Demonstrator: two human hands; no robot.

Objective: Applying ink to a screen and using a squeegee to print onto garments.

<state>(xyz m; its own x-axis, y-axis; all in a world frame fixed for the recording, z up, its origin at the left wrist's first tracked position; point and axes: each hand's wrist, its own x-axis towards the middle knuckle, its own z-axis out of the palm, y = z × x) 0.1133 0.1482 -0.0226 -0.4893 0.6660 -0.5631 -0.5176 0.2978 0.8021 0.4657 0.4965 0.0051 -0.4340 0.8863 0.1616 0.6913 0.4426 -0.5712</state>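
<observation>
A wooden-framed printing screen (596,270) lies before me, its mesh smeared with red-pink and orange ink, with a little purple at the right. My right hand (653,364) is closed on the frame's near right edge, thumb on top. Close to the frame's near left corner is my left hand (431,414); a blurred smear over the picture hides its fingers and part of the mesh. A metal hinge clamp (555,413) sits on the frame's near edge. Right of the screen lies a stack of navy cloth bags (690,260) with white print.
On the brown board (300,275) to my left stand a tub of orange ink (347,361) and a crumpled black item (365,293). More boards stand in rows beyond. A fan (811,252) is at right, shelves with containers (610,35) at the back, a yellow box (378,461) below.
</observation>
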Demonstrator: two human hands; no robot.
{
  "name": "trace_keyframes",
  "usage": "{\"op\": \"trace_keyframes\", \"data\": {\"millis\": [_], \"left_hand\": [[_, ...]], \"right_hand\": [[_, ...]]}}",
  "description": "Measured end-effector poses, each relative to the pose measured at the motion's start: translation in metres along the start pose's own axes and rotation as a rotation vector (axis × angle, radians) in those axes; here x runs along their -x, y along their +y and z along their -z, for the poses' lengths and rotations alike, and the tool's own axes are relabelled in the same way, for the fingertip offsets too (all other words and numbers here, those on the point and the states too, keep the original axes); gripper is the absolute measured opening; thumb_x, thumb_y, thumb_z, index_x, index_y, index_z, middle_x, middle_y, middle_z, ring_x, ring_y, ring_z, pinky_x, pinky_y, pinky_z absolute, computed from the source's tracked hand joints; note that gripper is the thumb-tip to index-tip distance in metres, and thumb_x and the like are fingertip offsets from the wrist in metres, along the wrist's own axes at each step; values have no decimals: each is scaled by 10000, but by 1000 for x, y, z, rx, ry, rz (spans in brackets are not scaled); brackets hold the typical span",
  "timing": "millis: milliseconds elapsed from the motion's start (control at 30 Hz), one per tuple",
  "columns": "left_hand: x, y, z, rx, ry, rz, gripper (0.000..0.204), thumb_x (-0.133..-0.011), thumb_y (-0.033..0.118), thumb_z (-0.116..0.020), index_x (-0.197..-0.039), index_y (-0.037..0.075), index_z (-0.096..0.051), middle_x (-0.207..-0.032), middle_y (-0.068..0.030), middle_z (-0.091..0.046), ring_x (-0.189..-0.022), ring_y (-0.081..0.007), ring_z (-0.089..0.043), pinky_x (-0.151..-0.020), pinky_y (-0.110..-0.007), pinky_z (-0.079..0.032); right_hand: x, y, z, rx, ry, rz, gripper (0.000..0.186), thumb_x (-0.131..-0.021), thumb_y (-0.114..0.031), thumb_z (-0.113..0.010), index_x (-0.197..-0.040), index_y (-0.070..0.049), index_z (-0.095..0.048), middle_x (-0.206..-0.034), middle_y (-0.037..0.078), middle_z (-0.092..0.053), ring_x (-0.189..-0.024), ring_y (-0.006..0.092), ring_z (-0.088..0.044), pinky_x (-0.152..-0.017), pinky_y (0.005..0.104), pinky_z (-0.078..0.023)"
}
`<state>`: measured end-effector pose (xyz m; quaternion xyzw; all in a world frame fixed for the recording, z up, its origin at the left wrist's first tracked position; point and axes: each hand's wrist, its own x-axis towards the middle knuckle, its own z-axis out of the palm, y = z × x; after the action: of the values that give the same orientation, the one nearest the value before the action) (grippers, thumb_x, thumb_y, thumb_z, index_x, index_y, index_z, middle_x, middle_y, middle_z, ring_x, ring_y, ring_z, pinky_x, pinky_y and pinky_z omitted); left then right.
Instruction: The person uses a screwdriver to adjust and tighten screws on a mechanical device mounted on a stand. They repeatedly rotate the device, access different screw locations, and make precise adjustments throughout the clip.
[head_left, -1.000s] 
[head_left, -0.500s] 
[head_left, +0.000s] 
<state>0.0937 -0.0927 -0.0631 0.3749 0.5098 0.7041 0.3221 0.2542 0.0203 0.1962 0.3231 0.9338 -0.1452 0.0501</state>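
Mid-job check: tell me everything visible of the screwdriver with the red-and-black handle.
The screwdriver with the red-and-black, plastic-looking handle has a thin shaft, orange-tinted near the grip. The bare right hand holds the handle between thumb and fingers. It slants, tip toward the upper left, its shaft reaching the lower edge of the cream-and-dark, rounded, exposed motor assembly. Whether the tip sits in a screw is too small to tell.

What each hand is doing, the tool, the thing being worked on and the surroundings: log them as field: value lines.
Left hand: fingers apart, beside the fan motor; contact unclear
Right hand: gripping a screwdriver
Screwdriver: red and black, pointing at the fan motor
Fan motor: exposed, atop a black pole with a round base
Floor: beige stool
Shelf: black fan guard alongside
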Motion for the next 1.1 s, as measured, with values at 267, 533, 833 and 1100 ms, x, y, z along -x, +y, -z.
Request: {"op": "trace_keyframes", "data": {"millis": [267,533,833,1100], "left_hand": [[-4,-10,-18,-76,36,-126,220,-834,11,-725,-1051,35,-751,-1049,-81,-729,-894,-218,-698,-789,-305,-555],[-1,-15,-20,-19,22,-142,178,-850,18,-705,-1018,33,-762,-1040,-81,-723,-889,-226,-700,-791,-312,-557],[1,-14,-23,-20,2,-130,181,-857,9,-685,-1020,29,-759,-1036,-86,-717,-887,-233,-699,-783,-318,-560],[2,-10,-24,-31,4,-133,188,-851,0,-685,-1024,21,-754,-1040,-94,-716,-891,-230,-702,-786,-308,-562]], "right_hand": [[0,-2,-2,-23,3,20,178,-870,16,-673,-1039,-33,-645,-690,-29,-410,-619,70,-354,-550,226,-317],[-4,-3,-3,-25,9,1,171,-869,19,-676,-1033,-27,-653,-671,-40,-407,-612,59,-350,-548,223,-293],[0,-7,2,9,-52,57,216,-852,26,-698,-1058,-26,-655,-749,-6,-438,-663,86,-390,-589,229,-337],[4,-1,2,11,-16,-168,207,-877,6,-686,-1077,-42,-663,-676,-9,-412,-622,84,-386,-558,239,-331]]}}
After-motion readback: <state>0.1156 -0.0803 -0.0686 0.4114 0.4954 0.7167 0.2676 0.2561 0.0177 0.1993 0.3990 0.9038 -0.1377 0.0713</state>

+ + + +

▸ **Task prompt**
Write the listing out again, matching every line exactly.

▸ **Task response**
Demonstrator: two human hands; no robot.

Objective: Applying ink to a screen and using a squeegee to print onto garments.

<state>(xyz m; its own x-axis, y-axis; all in a world frame fixed for the recording, z up, its origin at the left wrist's first tracked position; point and axes: each hand's wrist, its own x-axis towards the middle knuckle, its own z-axis out of the palm, y = z × x) 0.1133 0.1482 -0.0226 -0.4893 0.6660 -0.5631 -0.5176 0.2978 0.8021 0.4657 0.4965 0.0051 -0.4340 0.8863 0.1616 0.6913 0.4426 -0.5712</state>
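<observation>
A wooden-framed printing screen (596,270) lies before me, its mesh smeared with red-pink and orange ink, with a little purple at the right. My right hand (653,364) is closed on the frame's near right edge, thumb on top. Close to the frame's near left corner is my left hand (431,414); a blurred smear over the picture hides its fingers and part of the mesh. A metal hinge clamp (555,413) sits on the frame's near edge. Right of the screen lies a stack of navy cloth bags (690,260) with white print.
On the brown board (300,275) to my left stand a tub of orange ink (347,361) and a crumpled black item (365,293). More boards stand in rows beyond. A fan (811,252) is at right, shelves with containers (610,35) at the back, a yellow box (378,461) below.
</observation>
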Demonstrator: two human hands; no robot.
{
  "name": "trace_keyframes",
  "usage": "{\"op\": \"trace_keyframes\", \"data\": {\"millis\": [_], \"left_hand\": [[_, ...]], \"right_hand\": [[_, ...]]}}",
  "description": "Measured end-effector poses, each relative to the pose measured at the motion's start: translation in metres along the start pose's own axes and rotation as a rotation vector (axis × angle, radians) in those axes; here x runs along their -x, y along their +y and z along their -z, for the poses' lengths and rotations alike, and the tool's own axes are relabelled in the same way, for the fingertip offsets too (all other words and numbers here, those on the point and the states too, keep the original axes); gripper is the absolute measured opening; thumb_x, thumb_y, thumb_z, index_x, index_y, index_z, middle_x, middle_y, middle_z, ring_x, ring_y, ring_z, pinky_x, pinky_y, pinky_z absolute, computed from the source's tracked hand joints; note that gripper is the thumb-tip to index-tip distance in metres, and thumb_x and the like are fingertip offsets from the wrist in metres, along the wrist's own axes at each step; values have no decimals: each is scaled by 10000, but by 1000 for x, y, z, rx, ry, rz (spans in brackets are not scaled); brackets hold the typical span",
  "timing": "millis: milliseconds elapsed from the motion's start (control at 30 Hz), one per tuple",
  "columns": "left_hand: x, y, z, rx, ry, rz, gripper (0.000..0.204), thumb_x (-0.133..-0.011), thumb_y (-0.033..0.118), thumb_z (-0.116..0.020), index_x (-0.197..-0.039), index_y (-0.037..0.075), index_z (-0.096..0.051), middle_x (-0.207..-0.032), middle_y (-0.068..0.030), middle_z (-0.091..0.046), ring_x (-0.189..-0.022), ring_y (-0.081..0.007), ring_z (-0.089..0.043), pinky_x (-0.151..-0.020), pinky_y (-0.110..-0.007), pinky_z (-0.079..0.032); right_hand: x, y, z, rx, ry, rz, gripper (0.000..0.186), thumb_x (-0.131..-0.021), thumb_y (-0.114..0.031), thumb_z (-0.113..0.010), index_x (-0.197..-0.040), index_y (-0.070..0.049), index_z (-0.095..0.048), middle_x (-0.206..-0.034), middle_y (-0.037..0.078), middle_z (-0.092..0.053), ring_x (-0.189..-0.024), ring_y (-0.006..0.092), ring_z (-0.088..0.044), pinky_x (-0.152..-0.017), pinky_y (0.005..0.104), pinky_z (-0.078..0.023)"
}
`<state>`: measured end-effector pose (xyz m; quaternion xyzw; all in a world frame fixed for the recording, z up, its origin at the left wrist's first tracked position; point and axes: each hand's wrist, its own x-axis towards the middle knuckle, its own z-axis out of the palm, y = z × x; after the action: of the values that give the same orientation, the one nearest the value before the action) (grippers, thumb_x, thumb_y, thumb_z, index_x, index_y, index_z, middle_x, middle_y, middle_z, ring_x, ring_y, ring_z, pinky_x, pinky_y and pinky_z omitted); left then right.
Instruction: The person uses a screwdriver to adjust and tighten screws on a mechanical device mounted on a stand. They repeatedly rotate the device, access different screw locations, and make precise adjustments throughout the clip.
[head_left, -1.000s] 
[head_left, -0.500s] 
[head_left, +0.000s] 
<state>0.0937 -0.0927 -0.0631 0.3749 0.5098 0.7041 0.3221 0.2542 0.0203 0.1962 0.3231 0.9338 -0.1452 0.0501</state>
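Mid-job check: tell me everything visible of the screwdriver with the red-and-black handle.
The screwdriver with the red-and-black, plastic-looking handle has a thin shaft, orange-tinted near the grip. The bare right hand holds the handle between thumb and fingers. It slants, tip toward the upper left, its shaft reaching the lower edge of the cream-and-dark, rounded, exposed motor assembly. Whether the tip sits in a screw is too small to tell.

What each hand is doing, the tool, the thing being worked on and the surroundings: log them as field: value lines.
Left hand: fingers apart, beside the fan motor; contact unclear
Right hand: gripping a screwdriver
Screwdriver: red and black, pointing at the fan motor
Fan motor: exposed, atop a black pole with a round base
Floor: beige stool
Shelf: black fan guard alongside
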Motion for the next 1.1 s, as measured, with values at 267, 533, 833 and 1100 ms, x, y, z along -x, +y, -z.
Request: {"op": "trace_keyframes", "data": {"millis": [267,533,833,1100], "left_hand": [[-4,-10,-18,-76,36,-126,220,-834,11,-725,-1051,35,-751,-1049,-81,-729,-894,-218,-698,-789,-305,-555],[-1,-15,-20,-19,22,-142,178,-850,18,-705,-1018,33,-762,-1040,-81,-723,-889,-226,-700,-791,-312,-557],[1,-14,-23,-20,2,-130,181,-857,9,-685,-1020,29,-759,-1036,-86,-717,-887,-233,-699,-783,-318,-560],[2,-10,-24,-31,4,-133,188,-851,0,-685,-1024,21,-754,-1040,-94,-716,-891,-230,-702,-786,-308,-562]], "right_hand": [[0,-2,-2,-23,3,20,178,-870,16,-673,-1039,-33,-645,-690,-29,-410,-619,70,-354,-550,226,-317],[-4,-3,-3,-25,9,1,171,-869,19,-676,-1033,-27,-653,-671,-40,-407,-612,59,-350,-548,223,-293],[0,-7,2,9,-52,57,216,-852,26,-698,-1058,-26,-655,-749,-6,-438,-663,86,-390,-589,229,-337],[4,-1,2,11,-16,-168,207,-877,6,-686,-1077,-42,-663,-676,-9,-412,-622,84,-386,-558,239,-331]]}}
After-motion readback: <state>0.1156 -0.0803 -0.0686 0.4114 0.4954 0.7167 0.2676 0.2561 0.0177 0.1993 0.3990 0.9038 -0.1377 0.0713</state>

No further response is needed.